Chlorine Pool Chemistry

What is the History of Chlorine?

It was in 1774 when a Swedish chemist named Carl Scheele discovered the element Chlorine when he mixed powdered pyrolusite into muriatic acid. Chlorine gained its name from the Greek word "Khloros", which means "green".

Chlorine today is one of the most widely produced chemicals in the US, finding its way into a multitude of products. Chlorine is so deeply woven into industry that finding alternatives would be a challenge.

Chlorine is also used for the production of numerous products, across all segments. Some plastics can contain over 50% chlorine by volume. Just about any manufactured product uses chlorine at one step along the way. Chlorine is also used in many industries for disinfection or sanitizing of surfaces, equipment or aqueous solutions, including pool water.

How is Chlorine Made?

Chlorine is produced by the electrolysis of salt water. When electricity is passed through 2NaCl (salt) and 2H20 (water), the atoms dissociate into Cl2 (chlorine) + 2NaOH (sodium Hydroxide) + H2 (Hydrogen).

When using a salt chlorine generator on a pool, the pool chlorine is created by the salt cell, a stack of electrically charged plates. When power is applied to these cells, and salty water is pumped through the cell, chlorine is created instantly as the water leaves the salt cell and is pumped into the pool.

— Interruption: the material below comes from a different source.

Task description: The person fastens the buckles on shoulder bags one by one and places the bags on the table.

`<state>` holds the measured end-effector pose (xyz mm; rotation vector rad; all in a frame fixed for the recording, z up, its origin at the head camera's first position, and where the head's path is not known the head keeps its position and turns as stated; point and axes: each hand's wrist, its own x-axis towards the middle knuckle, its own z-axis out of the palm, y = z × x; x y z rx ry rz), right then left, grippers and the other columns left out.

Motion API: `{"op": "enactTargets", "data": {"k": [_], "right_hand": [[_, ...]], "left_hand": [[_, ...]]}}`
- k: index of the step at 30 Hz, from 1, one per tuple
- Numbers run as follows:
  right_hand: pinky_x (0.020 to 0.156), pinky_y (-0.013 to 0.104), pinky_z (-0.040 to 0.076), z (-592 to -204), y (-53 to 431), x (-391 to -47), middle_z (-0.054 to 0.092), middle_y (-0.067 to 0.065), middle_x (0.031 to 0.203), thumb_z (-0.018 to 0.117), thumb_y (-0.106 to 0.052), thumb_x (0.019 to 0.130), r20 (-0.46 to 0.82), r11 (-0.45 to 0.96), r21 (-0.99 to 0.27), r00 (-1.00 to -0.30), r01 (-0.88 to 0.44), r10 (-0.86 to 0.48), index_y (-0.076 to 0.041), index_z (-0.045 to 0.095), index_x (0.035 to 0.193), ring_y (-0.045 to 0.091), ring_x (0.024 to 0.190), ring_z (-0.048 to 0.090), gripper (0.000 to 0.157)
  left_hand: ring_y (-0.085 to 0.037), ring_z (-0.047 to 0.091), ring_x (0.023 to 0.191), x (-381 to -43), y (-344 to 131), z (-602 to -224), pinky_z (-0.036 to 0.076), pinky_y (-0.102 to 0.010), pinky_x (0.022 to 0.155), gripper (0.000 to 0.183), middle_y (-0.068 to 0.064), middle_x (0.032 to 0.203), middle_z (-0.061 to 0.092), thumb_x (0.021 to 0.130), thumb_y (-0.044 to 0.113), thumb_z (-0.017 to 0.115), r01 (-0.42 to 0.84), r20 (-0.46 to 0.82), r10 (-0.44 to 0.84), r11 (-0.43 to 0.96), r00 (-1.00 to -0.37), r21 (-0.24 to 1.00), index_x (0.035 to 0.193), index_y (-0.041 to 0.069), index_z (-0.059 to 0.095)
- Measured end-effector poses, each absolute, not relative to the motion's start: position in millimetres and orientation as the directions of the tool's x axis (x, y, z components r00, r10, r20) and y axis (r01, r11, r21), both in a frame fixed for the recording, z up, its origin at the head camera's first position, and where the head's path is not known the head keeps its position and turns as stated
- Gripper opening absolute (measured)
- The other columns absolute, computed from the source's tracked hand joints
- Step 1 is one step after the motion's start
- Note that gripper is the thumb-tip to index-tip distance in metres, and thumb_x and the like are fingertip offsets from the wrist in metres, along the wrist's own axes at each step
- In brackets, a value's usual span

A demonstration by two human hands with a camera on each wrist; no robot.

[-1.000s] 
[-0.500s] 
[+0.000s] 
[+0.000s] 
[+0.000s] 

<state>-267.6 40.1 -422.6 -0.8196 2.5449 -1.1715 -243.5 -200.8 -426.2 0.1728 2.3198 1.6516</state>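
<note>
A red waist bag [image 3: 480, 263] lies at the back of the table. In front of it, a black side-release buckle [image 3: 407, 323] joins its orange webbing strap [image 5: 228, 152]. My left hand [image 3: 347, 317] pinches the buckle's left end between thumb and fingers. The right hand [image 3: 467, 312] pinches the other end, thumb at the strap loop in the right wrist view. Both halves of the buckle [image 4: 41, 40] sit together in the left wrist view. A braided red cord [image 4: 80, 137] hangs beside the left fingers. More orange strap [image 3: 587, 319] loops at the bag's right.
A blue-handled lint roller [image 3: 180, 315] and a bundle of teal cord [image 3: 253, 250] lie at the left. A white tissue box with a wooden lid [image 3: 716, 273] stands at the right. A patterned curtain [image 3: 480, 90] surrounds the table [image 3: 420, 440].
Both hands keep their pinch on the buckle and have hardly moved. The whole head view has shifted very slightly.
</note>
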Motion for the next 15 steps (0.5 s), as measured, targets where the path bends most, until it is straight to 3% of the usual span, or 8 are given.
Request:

In the manufacture of chlorine, Cl2 is isolated in its gaseous form, and used to create other chlorine compounds used for bleaching or disinfecting. The gas is passed over salts or bubbled through water to create a base product that can be packaged in granular, tablet or liquid forms.

Stabilized products, such as Tri-Chlor tablets or Di-Chlor shock, will have an addition of cyanuric acid, and some packaged products may also contain other additives to help particle coagulation or improve sanitizer effectiveness.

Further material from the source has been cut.